Generally speaking, activities with high monetary profits will attract more entrepreneurs than those that cause losses. In a market economy with open competition, there is a tendency for monetary profits and losses to be whittled away over time, as entrepreneurs adjust to the situation.

When more entrepreneurs do a highly profitable activity, their efforts to buy the necessary inputs cause their prices to rise, while the increased output of the finished good causes the price to the consumer to fall. The gap between the two sets of prices tends to shrink, so that the monetary profits disappear as well.

The reverse occurs when an activity is plagued by recurring losses. New entrepreneurs will shy away from the industry, and entrepreneurs who are already in the industry will either scale back their operations or abandon them and move to a different industry. The entrepreneur’s total demand for the necessary inputs drops, leading to lower prices for workers, materials and other items used in this activity, while the diminished supply of the finished good or service tends to raise the price that the consumer must pay.

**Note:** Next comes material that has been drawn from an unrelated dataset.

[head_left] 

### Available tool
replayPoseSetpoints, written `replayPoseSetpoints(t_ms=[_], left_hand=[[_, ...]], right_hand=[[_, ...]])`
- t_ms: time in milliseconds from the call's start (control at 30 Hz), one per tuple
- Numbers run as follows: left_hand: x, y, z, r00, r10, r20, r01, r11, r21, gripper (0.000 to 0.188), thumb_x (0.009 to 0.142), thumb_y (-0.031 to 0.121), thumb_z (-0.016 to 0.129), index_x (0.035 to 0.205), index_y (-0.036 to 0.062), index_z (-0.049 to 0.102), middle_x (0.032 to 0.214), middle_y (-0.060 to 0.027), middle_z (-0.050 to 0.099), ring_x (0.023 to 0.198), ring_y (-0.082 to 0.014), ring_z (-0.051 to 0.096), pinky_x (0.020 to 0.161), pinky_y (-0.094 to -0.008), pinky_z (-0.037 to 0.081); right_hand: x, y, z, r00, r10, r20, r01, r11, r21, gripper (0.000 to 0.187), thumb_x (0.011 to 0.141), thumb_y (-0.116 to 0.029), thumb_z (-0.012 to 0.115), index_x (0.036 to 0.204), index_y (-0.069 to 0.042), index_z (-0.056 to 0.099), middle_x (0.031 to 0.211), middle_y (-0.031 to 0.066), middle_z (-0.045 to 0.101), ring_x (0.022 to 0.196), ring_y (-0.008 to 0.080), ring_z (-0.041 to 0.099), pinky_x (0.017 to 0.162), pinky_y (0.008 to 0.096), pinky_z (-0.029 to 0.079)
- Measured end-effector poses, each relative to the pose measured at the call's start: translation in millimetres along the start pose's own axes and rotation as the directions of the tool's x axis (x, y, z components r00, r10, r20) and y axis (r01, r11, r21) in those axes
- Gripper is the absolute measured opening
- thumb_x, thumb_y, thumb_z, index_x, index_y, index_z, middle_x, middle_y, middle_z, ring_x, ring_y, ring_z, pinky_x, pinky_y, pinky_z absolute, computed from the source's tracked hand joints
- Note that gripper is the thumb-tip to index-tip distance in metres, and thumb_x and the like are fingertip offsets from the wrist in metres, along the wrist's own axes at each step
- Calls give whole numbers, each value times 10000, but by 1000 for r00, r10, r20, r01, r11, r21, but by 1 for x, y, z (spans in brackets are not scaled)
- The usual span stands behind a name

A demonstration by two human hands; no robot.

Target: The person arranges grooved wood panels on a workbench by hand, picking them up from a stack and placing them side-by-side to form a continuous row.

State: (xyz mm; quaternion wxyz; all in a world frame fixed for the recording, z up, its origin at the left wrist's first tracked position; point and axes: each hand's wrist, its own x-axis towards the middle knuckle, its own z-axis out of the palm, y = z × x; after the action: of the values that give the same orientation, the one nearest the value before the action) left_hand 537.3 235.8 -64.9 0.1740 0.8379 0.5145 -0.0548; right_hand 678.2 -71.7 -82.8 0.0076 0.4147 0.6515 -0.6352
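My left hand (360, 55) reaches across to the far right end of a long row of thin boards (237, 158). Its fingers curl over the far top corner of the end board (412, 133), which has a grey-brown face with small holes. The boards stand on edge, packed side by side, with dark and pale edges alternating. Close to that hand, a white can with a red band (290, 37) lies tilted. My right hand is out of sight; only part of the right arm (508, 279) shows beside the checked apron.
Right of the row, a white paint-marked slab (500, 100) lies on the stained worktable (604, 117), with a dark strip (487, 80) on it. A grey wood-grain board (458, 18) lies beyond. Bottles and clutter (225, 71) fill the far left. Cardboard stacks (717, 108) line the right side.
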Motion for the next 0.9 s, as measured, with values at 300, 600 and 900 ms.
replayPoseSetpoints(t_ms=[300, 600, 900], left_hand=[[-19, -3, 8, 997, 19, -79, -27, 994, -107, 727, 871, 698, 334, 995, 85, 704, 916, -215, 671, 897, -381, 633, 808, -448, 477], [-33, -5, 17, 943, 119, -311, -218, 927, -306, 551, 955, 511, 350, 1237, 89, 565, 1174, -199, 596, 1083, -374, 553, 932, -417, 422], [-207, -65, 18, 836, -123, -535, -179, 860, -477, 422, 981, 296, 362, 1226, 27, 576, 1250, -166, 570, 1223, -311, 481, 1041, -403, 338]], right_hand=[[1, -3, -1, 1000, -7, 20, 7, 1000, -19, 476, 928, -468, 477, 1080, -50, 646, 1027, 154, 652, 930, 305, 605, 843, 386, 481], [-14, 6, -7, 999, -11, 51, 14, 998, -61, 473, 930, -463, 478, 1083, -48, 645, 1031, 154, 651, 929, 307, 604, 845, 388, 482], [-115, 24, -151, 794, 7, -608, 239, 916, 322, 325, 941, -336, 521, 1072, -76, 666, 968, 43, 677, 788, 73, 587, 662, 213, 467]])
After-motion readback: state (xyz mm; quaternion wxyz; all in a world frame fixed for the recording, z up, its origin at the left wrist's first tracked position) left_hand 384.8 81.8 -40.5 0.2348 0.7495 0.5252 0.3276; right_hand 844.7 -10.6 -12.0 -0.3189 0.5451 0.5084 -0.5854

This process continues until the finished price has risen enough, and the input prices have fallen enough, so that the remaining entrepreneurs no longer suffer losses from producing the good in question.

People usually attach a higher value to current dollars over future dollars, meaning interest rates are positive. We need to keep this in mind when discussing competition and its impacts on profit margins. In the long run, it is not true that competition will completely whittle away the gap between the revenues an entrepreneurs receives from selling his product, versus the out-of-pocket expenditures on inputs such as labor and materials. This is because a portion of gross profit must go to pay interest on the financial capital invested in the business. When we say that a high profit attracts more entrepreneurs into the industry, we mean high net (or economic) profit, i.e. the profit when an implicit interest payment on invested capital has been included as one of the “inputs” into the operation.